PROBLEM STATEMENT:
The entries are to be reproduced verbatim, with all pictures omitted.

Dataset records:
---*---

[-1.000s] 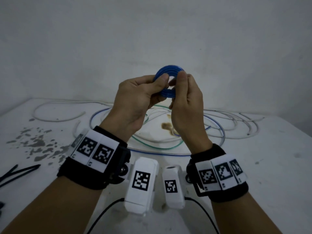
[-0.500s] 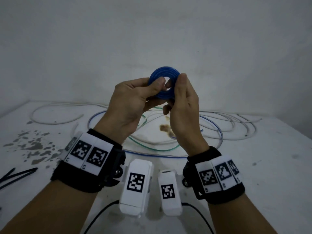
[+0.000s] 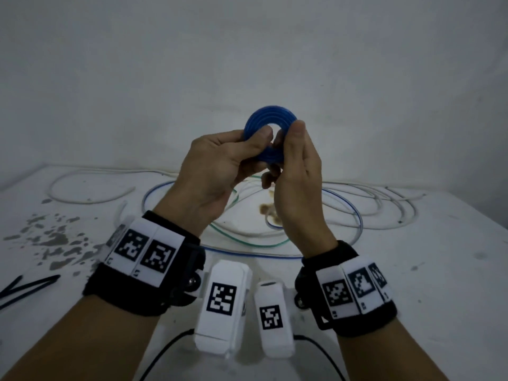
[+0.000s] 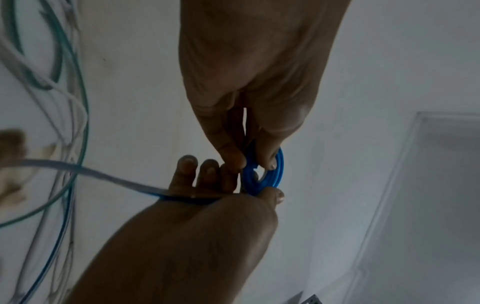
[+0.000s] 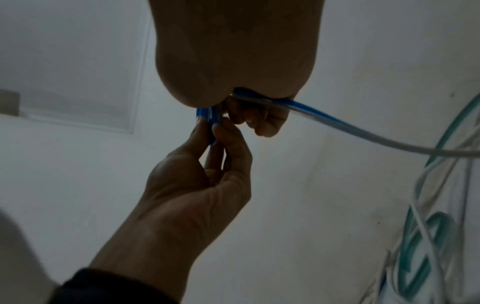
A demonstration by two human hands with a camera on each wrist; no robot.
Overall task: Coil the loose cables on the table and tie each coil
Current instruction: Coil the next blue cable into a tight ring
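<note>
Blue coil point(image 3: 270, 125), tight and flat, sits pinched between both my hands above the table point(image 3: 439, 270). Against the frames from a second ago, it has turned a little in my grip and its rings face me more squarely; my hands have barely shifted. I read that as one more stretch of cable wound on, with coiling not yet finished.

My left hand point(image 3: 217, 171) has thumb and forefinger curled onto the coil's left edge. My right hand point(image 3: 297, 174) pinches its right edge, thumb up top, the other fingers curled below. In the left wrist view the tail point(image 4: 103, 176) runs out from under my right fingers, down and away toward the table; the right wrist view shows the same strand leaving my palm.

So there is still loose blue cable point(image 3: 354, 215) below my hands to feed in, lying in a wide loop. A green cable point(image 3: 242, 244) and white cables point(image 3: 384, 204) lie across and beside it, directly under my wrists. I judge these the likely snag: pulling the tail up may drag them along.

Black ties point(image 3: 30, 284) lie well off to my left, past my left wrist, untouched. A brown stain point(image 3: 265, 209) sits under my right hand, and dark flecks point(image 3: 52, 239) spread beyond my left wrist.
</note>
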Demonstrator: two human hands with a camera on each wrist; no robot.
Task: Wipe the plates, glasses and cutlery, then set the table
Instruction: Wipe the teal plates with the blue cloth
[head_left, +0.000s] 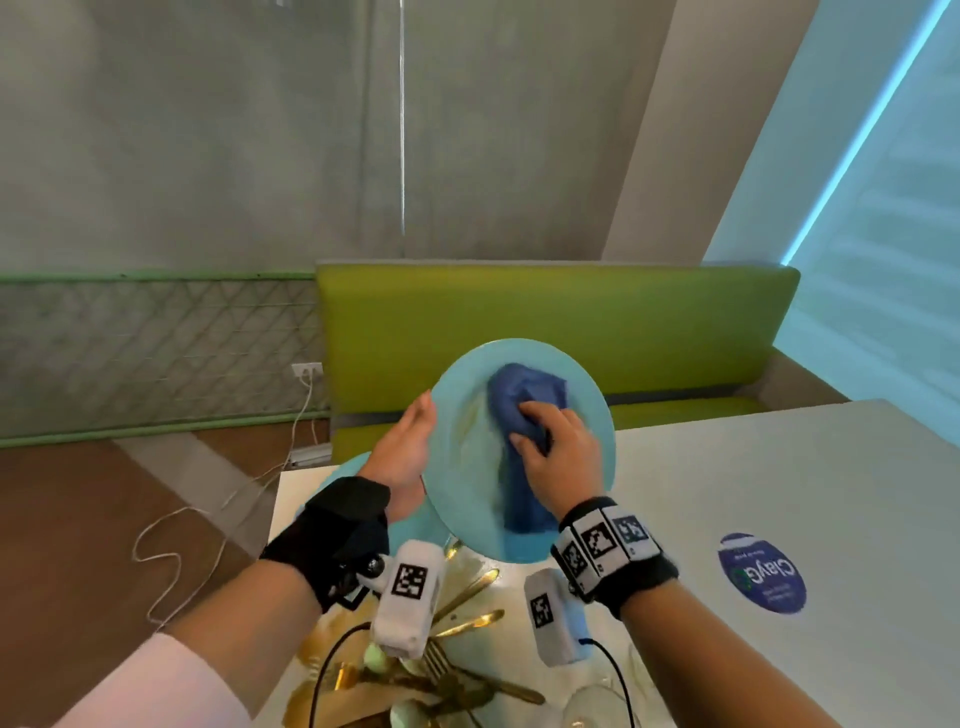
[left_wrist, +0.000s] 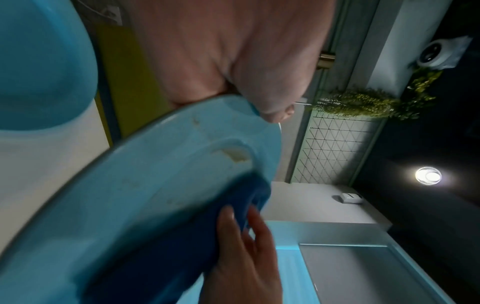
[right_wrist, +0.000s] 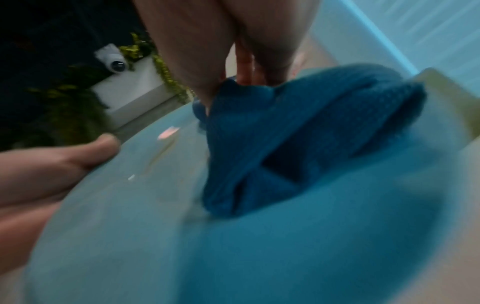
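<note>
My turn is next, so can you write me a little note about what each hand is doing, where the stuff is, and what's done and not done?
Left hand: holds the light blue plate by its left rim, tilted up above the table.
Right hand: fingers grip the blue cloth and press it on the plate's face.
Where things are: gold cutlery lies in a pile near the table edge, a glass beside it, another blue plate lies flat on the table.
Done: this plate is partly wiped; yellowish smears show.
Left: finish the plate, wipe the rest, set the table.
</note>
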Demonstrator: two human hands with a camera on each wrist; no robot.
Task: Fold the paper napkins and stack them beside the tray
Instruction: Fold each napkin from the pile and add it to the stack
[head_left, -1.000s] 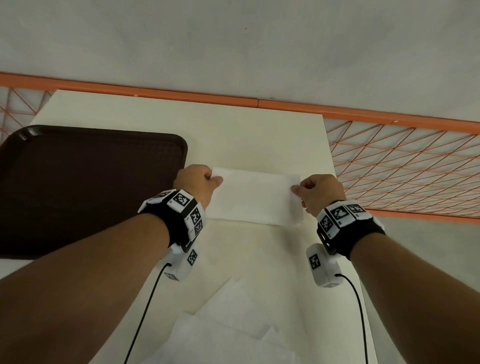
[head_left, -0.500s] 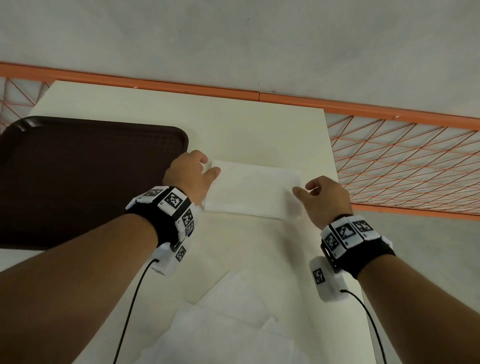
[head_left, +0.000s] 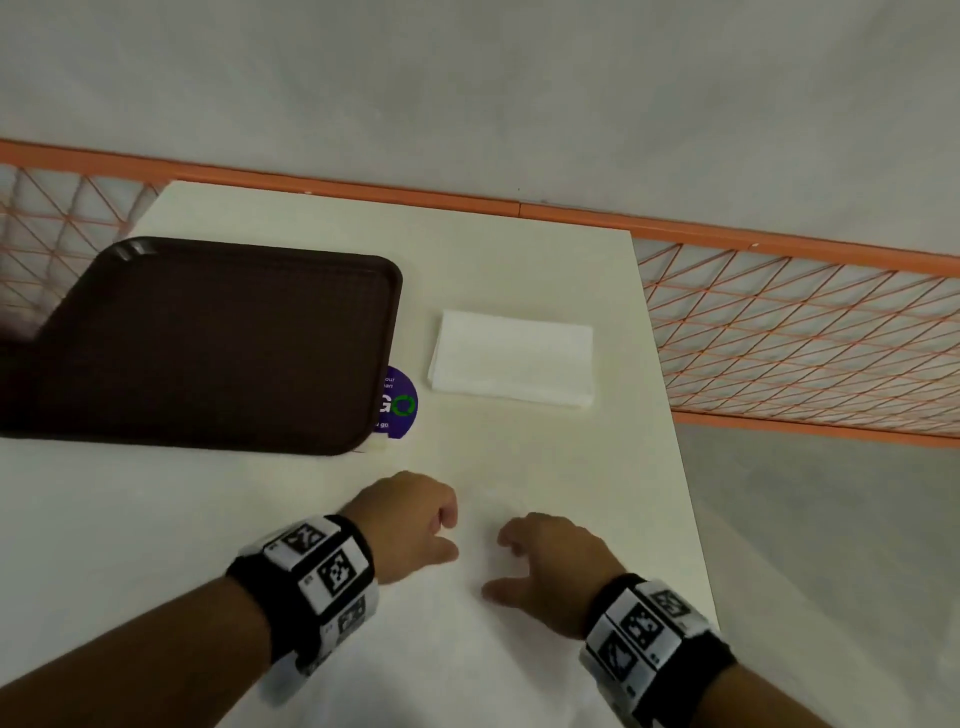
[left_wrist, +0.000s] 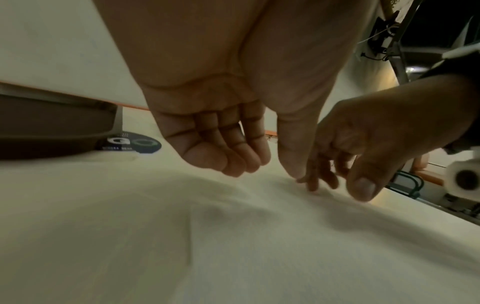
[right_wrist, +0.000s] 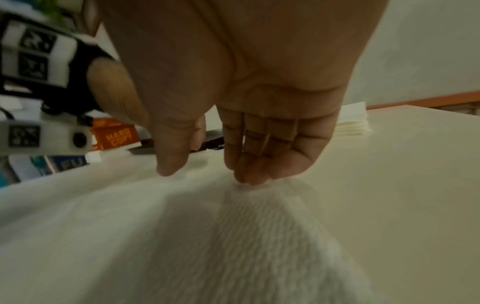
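Note:
A folded white napkin stack (head_left: 511, 358) lies on the table just right of the dark brown tray (head_left: 208, 343), with no hand on it. An unfolded white napkin (head_left: 457, 634) lies flat at the near edge under both hands. My left hand (head_left: 447, 535) hovers over its far edge with fingers loosely curled and nothing held; its thumb tip (left_wrist: 293, 170) reaches down to the napkin (left_wrist: 233, 246). My right hand (head_left: 498, 566) sits close beside it. Its fingertips (right_wrist: 246, 179) touch the napkin (right_wrist: 233, 236) while the thumb stays apart.
The cream table (head_left: 519, 260) ends close on the right, with an orange mesh railing (head_left: 779, 338) beyond. A round purple sticker (head_left: 397, 402) peeks out from under the tray's right edge. The folded stack (right_wrist: 350, 123) shows at the back in the right wrist view.
Both hands have let go of the folded napkin beside the tray and drawn back toward me. They now meet over the unfolded napkin at the near edge.

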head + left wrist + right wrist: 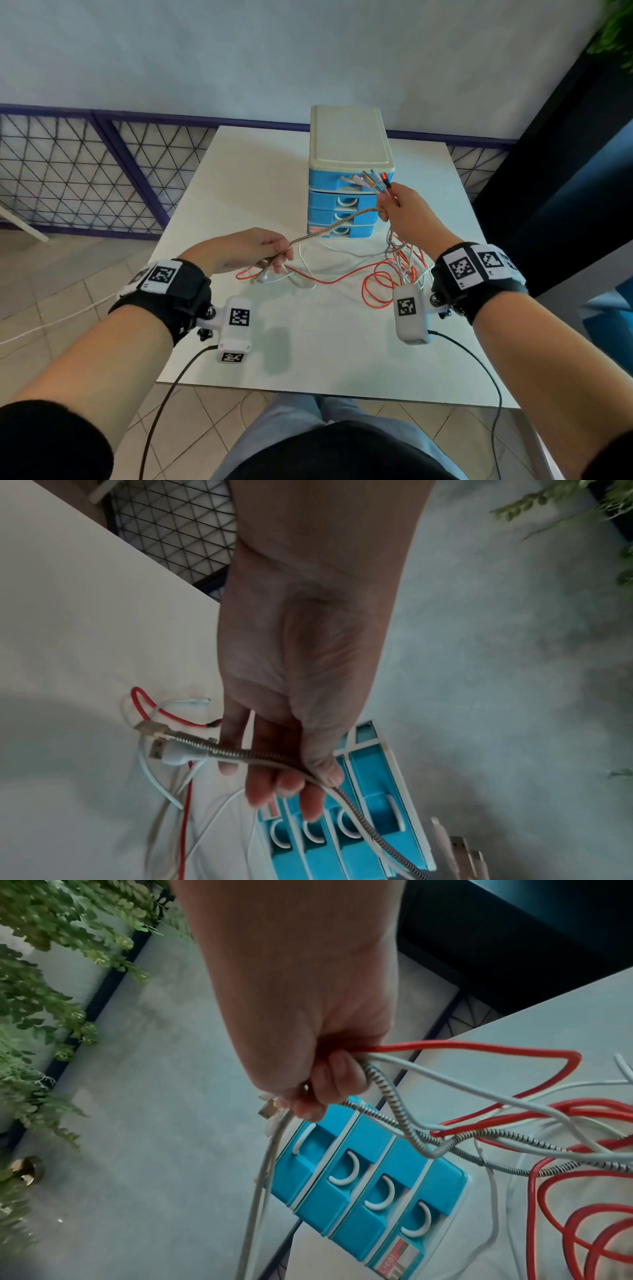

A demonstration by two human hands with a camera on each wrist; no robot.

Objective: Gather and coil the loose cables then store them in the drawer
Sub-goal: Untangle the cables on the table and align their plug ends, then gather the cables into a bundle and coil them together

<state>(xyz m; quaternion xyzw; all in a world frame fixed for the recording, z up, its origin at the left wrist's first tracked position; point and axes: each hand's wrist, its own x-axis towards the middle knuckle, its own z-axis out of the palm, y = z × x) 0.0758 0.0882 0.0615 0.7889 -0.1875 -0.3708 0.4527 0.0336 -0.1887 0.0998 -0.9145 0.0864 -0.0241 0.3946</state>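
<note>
Both hands hold cables above the white table (342, 342). Gripped in the right hand (407, 219) is a bunch of cable ends: the fingers are curled around them, and the plugs (375, 180) stick up out of the fist like a small fan. The left hand (246, 251) pinches the braided cable (334, 226) between thumb and fingers, so this cable runs in a nearly straight line from one hand to the other.

Just behind the right hand stands the drawer unit (346, 192), with a cream top and four blue drawers stacked one over the other. All four drawers look closed. In the right wrist view the unit (369, 1180) is seen just under the fist (318, 1031), and a small label with red letters is on the lowest drawer.

Below and between the two hands the rest of the cables lies loose on the table. The red cable (376, 284) makes several loops under the right wrist and goes across toward the left hand. The white cable (308, 270) lies mixed with it.

Under the left hand (301, 669), the left wrist view shows a metal-braided end with a USB plug (147, 730) and a white plug (167, 752) just beside it; both stick out past the fingers.
</note>
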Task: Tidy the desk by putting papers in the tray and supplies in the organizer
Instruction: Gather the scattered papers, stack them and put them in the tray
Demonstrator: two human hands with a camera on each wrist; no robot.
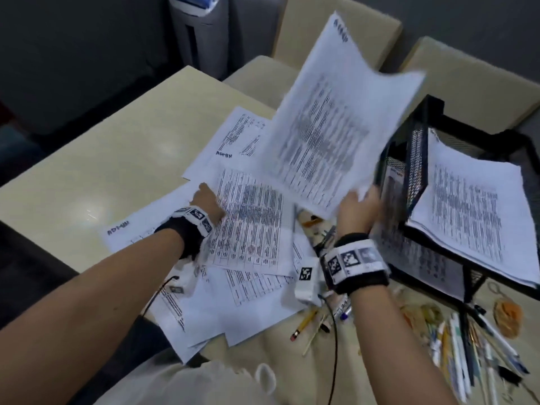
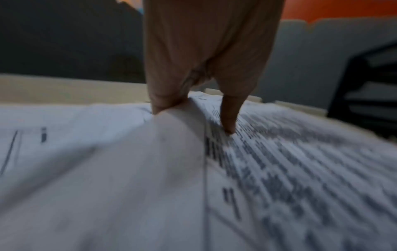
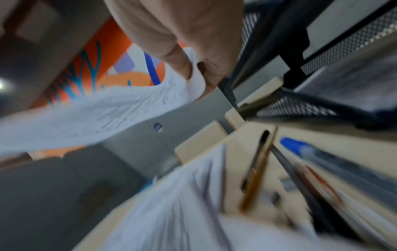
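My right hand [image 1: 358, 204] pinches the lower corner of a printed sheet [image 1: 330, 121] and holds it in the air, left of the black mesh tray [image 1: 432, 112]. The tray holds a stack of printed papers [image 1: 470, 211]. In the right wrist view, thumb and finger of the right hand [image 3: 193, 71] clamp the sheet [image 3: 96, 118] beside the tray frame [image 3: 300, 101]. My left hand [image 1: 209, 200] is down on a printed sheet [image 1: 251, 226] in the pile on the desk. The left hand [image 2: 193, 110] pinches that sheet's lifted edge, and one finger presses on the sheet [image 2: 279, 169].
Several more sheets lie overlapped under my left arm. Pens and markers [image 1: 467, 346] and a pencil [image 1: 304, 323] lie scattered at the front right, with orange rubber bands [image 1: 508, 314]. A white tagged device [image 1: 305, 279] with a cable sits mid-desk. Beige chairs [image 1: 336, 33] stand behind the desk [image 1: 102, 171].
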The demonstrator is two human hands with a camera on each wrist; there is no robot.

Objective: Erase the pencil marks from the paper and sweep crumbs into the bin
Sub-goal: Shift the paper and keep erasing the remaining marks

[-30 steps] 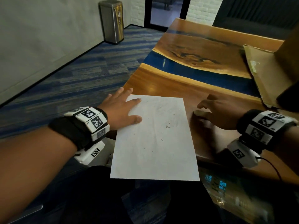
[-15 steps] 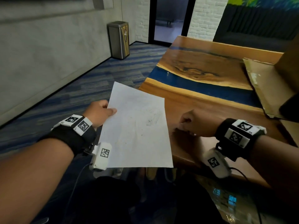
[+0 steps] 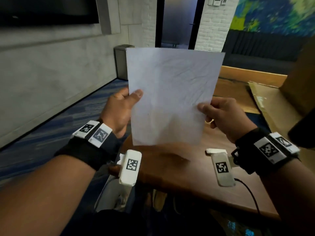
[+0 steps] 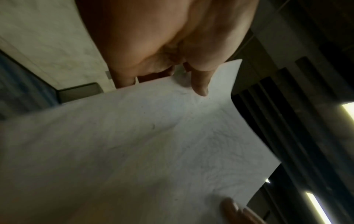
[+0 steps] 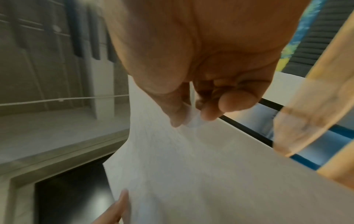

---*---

ANSWER SPACE:
[-1.000s] 
[-0.500s] 
[+0.000s] 
[+0.000s] 
[+0.000s] 
A demonstration by two human hands with a camera on each wrist; no robot.
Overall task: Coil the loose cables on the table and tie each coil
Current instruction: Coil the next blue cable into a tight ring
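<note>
Blue coil point(image 3: 270, 125), tight and flat, sits pinched between both my hands above the table point(image 3: 439, 270). Against the frames from a second ago, it has turned a little in my grip and its rings face me more squarely; my hands have barely shifted. I read that as one more stretch of cable wound on, with coiling not yet finished.

My left hand point(image 3: 217, 171) has thumb and forefinger curled onto the coil's left edge. My right hand point(image 3: 297, 174) pinches its right edge, thumb up top, the other fingers curled below. In the left wrist view the tail point(image 4: 103, 176) runs out from under my right fingers, down and away toward the table; the right wrist view shows the same strand leaving my palm.

So there is still loose blue cable point(image 3: 354, 215) below my hands to feed in, lying in a wide loop. A green cable point(image 3: 242, 244) and white cables point(image 3: 384, 204) lie across and beside it, directly under my wrists. I judge these the likely snag: pulling the tail up may drag them along.

Black ties point(image 3: 30, 284) lie well off to my left, past my left wrist, untouched. A brown stain point(image 3: 265, 209) sits under my right hand, and dark flecks point(image 3: 52, 239) spread beyond my left wrist.
</note>
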Demonstrator: two human hands with a camera on each wrist; no robot.
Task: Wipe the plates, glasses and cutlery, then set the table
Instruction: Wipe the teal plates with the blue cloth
[head_left, +0.000s] 
[left_wrist, +0.000s] 
[right_wrist, +0.000s] 
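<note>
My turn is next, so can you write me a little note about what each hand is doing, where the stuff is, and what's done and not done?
Left hand: holds the light blue plate by its left rim, tilted up above the table.
Right hand: fingers grip the blue cloth and press it on the plate's face.
Where things are: gold cutlery lies in a pile near the table edge, a glass beside it, another blue plate lies flat on the table.
Done: this plate is partly wiped; yellowish smears show.
Left: finish the plate, wipe the rest, set the table.
</note>
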Demonstrator: two human hands with a camera on each wrist; no robot.
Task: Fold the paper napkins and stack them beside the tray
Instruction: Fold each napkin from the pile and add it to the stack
[head_left, -1.000s] 
[head_left, -0.500s] 
[head_left, +0.000s] 
[left_wrist, +0.000s] 
[right_wrist, +0.000s] 
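Note:
A folded white napkin stack (head_left: 511, 358) lies on the table just right of the dark brown tray (head_left: 208, 343), with no hand on it. An unfolded white napkin (head_left: 457, 634) lies flat at the near edge under both hands. My left hand (head_left: 447, 535) hovers over its far edge with fingers loosely curled and nothing held; its thumb tip (left_wrist: 293, 170) reaches down to the napkin (left_wrist: 233, 246). My right hand (head_left: 498, 566) sits close beside it. Its fingertips (right_wrist: 246, 179) touch the napkin (right_wrist: 233, 236) while the thumb stays apart.
The cream table (head_left: 519, 260) ends close on the right, with an orange mesh railing (head_left: 779, 338) beyond. A round purple sticker (head_left: 397, 402) peeks out from under the tray's right edge. The folded stack (right_wrist: 350, 123) shows at the back in the right wrist view.
Both hands have let go of the folded napkin beside the tray and drawn back toward me. They now meet over the unfolded napkin at the near edge.
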
head + left wrist + right wrist: 

A demonstration by two human hands with a camera on each wrist; no robot.

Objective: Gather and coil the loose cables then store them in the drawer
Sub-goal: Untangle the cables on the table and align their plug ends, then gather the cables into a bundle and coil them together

<state>(xyz m; quaternion xyzw; all in a world frame fixed for the recording, z up, its origin at the left wrist's first tracked position; point and axes: each hand's wrist, its own x-axis towards the middle knuckle, its own z-axis out of the palm, y = z × x) 0.0758 0.0882 0.0615 0.7889 -0.1875 -0.3708 0.4527 0.0336 -0.1887 0.0998 -0.9145 0.0864 -0.0241 0.3946</state>
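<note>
Both hands hold cables above the white table (342, 342). Gripped in the right hand (407, 219) is a bunch of cable ends: the fingers are curled around them, and the plugs (375, 180) stick up out of the fist like a small fan. The left hand (246, 251) pinches the braided cable (334, 226) between thumb and fingers, so this cable runs in a nearly straight line from one hand to the other.

Just behind the right hand stands the drawer unit (346, 192), with a cream top and four blue drawers stacked one over the other. All four drawers look closed. In the right wrist view the unit (369, 1180) is seen just under the fist (318, 1031), and a small label with red letters is on the lowest drawer.

Below and between the two hands the rest of the cables lies loose on the table. The red cable (376, 284) makes several loops under the right wrist and goes across toward the left hand. The white cable (308, 270) lies mixed with it.

Under the left hand (301, 669), the left wrist view shows a metal-braided end with a USB plug (147, 730) and a white plug (167, 752) just beside it; both stick out past the fingers.
</note>
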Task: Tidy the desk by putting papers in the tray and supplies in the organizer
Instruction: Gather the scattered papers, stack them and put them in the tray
Demonstrator: two human hands with a camera on each wrist; no robot.
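My right hand [image 1: 358, 204] pinches the lower corner of a printed sheet [image 1: 330, 121] and holds it in the air, left of the black mesh tray [image 1: 432, 112]. The tray holds a stack of printed papers [image 1: 470, 211]. In the right wrist view, thumb and finger of the right hand [image 3: 193, 71] clamp the sheet [image 3: 96, 118] beside the tray frame [image 3: 300, 101]. My left hand [image 1: 209, 200] is down on a printed sheet [image 1: 251, 226] in the pile on the desk. The left hand [image 2: 193, 110] pinches that sheet's lifted edge, and one finger presses on the sheet [image 2: 279, 169].
Several more sheets lie overlapped under my left arm. Pens and markers [image 1: 467, 346] and a pencil [image 1: 304, 323] lie scattered at the front right, with orange rubber bands [image 1: 508, 314]. A white tagged device [image 1: 305, 279] with a cable sits mid-desk. Beige chairs [image 1: 336, 33] stand behind the desk [image 1: 102, 171].
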The demonstrator is two human hands with a camera on each wrist; there is no robot.

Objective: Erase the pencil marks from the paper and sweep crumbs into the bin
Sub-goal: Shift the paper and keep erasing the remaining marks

[-30 steps] 
[-15 steps] 
[+0 steps] 
[+0 steps] 
[+0 steps] 

As written, the answer is complete.